** Activity **
An exact reproduction of the listing, minus the pictures, is the required output.

** Given material **
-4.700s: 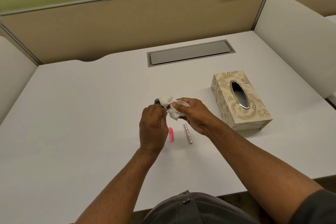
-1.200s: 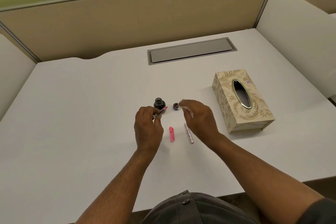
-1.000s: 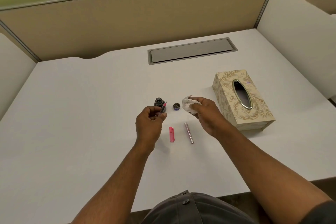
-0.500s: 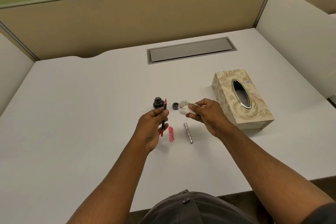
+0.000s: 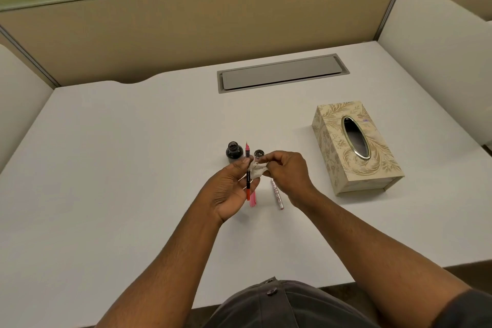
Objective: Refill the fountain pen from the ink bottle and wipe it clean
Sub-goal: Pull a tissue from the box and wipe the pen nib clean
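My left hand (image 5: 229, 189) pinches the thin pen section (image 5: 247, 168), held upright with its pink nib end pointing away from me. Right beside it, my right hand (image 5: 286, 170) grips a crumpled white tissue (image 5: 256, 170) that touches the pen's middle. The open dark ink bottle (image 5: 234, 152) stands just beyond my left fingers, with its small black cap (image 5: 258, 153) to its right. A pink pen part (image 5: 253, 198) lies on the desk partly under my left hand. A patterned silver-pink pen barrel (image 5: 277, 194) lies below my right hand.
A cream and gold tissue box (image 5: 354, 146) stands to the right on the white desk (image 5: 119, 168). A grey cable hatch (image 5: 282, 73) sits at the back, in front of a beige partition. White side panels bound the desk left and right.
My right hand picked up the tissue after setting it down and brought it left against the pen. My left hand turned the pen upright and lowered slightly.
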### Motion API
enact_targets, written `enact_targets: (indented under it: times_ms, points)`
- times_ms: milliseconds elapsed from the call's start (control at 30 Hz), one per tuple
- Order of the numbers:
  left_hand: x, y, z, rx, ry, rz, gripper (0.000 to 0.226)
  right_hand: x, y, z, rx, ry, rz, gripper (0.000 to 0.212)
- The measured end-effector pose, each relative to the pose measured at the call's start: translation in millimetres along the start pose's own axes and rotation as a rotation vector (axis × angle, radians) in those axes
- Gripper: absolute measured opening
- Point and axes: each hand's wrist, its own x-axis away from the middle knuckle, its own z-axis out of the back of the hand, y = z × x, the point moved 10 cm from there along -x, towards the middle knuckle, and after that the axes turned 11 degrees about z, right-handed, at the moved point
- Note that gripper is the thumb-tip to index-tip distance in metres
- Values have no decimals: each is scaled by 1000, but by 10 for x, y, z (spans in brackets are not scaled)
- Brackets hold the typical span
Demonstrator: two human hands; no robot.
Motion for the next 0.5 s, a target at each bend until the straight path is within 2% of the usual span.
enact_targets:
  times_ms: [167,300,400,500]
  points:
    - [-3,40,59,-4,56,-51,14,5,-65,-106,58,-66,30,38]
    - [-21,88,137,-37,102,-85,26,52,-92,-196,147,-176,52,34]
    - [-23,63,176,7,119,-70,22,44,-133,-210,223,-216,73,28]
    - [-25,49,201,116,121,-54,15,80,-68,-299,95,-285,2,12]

** Answer for the task **
-4.700s: 
-1.200s: 
-1.000s: 
-0.500s: 
+0.000s: 
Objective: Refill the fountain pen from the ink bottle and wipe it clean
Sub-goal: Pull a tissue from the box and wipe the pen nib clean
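My left hand (image 5: 229, 189) pinches the thin pen section (image 5: 247, 168), held upright with its pink nib end pointing away from me. Right beside it, my right hand (image 5: 286, 170) grips a crumpled white tissue (image 5: 256, 170) that touches the pen's middle. The open dark ink bottle (image 5: 234, 152) stands just beyond my left fingers, with its small black cap (image 5: 258, 153) to its right. A pink pen part (image 5: 253, 198) lies on the desk partly under my left hand. A patterned silver-pink pen barrel (image 5: 277, 194) lies below my right hand.
A cream and gold tissue box (image 5: 354, 146) stands to the right on the white desk (image 5: 119, 168). A grey cable hatch (image 5: 282, 73) sits at the back, in front of a beige partition. White side panels bound the desk left and right.
My right hand picked up the tissue after setting it down and brought it left against the pen. My left hand turned the pen upright and lowered slightly.
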### Motion API
enact_targets, written `enact_targets: (indented under it: times_ms, points)`
- times_ms: milliseconds elapsed from the call's start (control at 30 Hz), one per tuple
- Order of the numbers:
  left_hand: x, y, z, rx, ry, rz, gripper (0.000 to 0.226)
  right_hand: x, y, z, rx, ry, rz, gripper (0.000 to 0.212)
- The measured end-effector pose, each relative to the pose measured at the call's start: translation in millimetres along the start pose's own axes and rotation as a rotation vector (axis × angle, radians) in those axes
- Gripper: absolute measured opening
- Point and axes: each hand's wrist, its own x-axis away from the middle knuckle, its own z-axis out of the back of the hand, y = z × x, the point moved 10 cm from there along -x, towards the middle knuckle, and after that the axes turned 11 degrees about z, right-handed, at the moved point
- Note that gripper is the thumb-tip to index-tip distance in metres
- Values have no decimals: each is scaled by 1000, but by 10 for x, y, z (spans in brackets are not scaled)
- Brackets hold the typical span
Demonstrator: two human hands; no robot.
Motion for the next 0.5 s, a target at each bend until the straight path is within 2% of the usual span.
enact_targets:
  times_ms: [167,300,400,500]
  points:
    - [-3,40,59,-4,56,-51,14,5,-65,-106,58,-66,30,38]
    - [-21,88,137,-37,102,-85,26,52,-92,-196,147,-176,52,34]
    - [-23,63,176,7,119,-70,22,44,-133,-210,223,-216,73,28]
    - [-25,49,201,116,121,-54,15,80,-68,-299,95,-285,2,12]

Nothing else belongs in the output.